É completamente impossível para mim começar essa resenha de outra forma que não seja dizendo uma única palavra: raiva. Não dos autores, ou da história, raiva completa e absoluta de um, e só um, personagem. Infelizmente, ele é um dos principais do livro.

Nora tem uma ligação muito forte com a palavra “tendência”. Afinal, ela não só está dentro de todas as tendências relacionadas ao seu trabalho de decoradora de interiores,como também em formas de matar seus maridos. Todos eles ricos, é claro. Afinal, tudo não passa de uma questão muito simples: interesse.

Para seu azar, essa tendência leva Nora a ser investigada pelo FBI, que suspeita que os caso dos dois maridos mortos não seja uma mera coincidência. Quem está no caso é John O’Hara, cujo currículo é de dar inveja. E a investigação está nos conformes até que um deles baixa a guarda no momento em que se apaixonar não é adequado.

É assim que a trama se desenrola. Bem escrito, com mais humor que outros livros de James Patterson, o livro tem tudo para ser inesquecível. E, de certa forma, é. É surpreendente que, em questão de nota, a minha não seja tão positiva. Todavia, a justificativa é simples.

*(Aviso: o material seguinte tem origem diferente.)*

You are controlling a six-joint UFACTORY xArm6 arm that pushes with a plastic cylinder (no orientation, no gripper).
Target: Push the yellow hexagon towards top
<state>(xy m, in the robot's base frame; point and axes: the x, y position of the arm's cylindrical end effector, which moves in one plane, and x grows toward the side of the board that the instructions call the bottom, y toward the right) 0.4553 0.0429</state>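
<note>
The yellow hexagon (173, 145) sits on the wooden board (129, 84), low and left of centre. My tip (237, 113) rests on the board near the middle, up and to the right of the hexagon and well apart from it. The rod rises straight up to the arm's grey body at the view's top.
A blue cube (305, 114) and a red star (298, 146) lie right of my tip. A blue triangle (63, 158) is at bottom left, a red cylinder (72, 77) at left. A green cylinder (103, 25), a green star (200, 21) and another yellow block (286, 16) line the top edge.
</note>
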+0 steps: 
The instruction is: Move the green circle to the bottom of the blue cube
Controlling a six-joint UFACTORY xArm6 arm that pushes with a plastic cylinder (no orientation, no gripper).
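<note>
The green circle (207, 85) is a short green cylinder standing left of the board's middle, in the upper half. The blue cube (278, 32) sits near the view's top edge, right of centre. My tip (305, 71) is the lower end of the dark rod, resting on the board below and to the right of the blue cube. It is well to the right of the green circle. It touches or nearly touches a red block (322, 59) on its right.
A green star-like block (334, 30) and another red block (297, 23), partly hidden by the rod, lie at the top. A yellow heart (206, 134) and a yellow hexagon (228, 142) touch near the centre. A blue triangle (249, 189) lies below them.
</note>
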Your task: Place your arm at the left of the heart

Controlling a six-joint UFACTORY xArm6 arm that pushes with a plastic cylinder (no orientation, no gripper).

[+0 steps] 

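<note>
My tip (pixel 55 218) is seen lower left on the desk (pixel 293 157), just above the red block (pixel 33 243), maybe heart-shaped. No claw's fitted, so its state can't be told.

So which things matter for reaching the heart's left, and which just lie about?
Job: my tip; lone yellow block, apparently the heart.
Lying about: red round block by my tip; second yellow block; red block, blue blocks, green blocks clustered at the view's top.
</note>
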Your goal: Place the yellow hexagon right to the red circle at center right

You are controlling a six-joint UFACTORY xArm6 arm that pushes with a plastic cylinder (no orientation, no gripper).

Se os aspectos de escrita são impecáveis, as emoções que eles geram não poderia ser tão diferente. O problema é que essa emoção, em mim, não está nem perto de ser positiva. Minha raiva (e, sim, essa é palavra certa) não se ameniza nem na última linha do livro. E a pergunta feita no próprio livro se repete na minha cabeça: como você pode ser tão burro?

Apesar dela, é um livro que eu recomendo por abordar questões psicológicas e desenvolver a trama – que está às claras desde o início – de forma a não deixar dúvidas e pontas soltas. Para quem gosta do gênero investigativo, Lua de Mel faz parte da lista dos melhores.

Mesmo sem conhecer o trabalho de Howard, o outro autor do livro, posso garantir que o trabalho em conjunto foi muito bem executado. Assim como James Patterson faz juz ao nome – e ao histórico de publicações.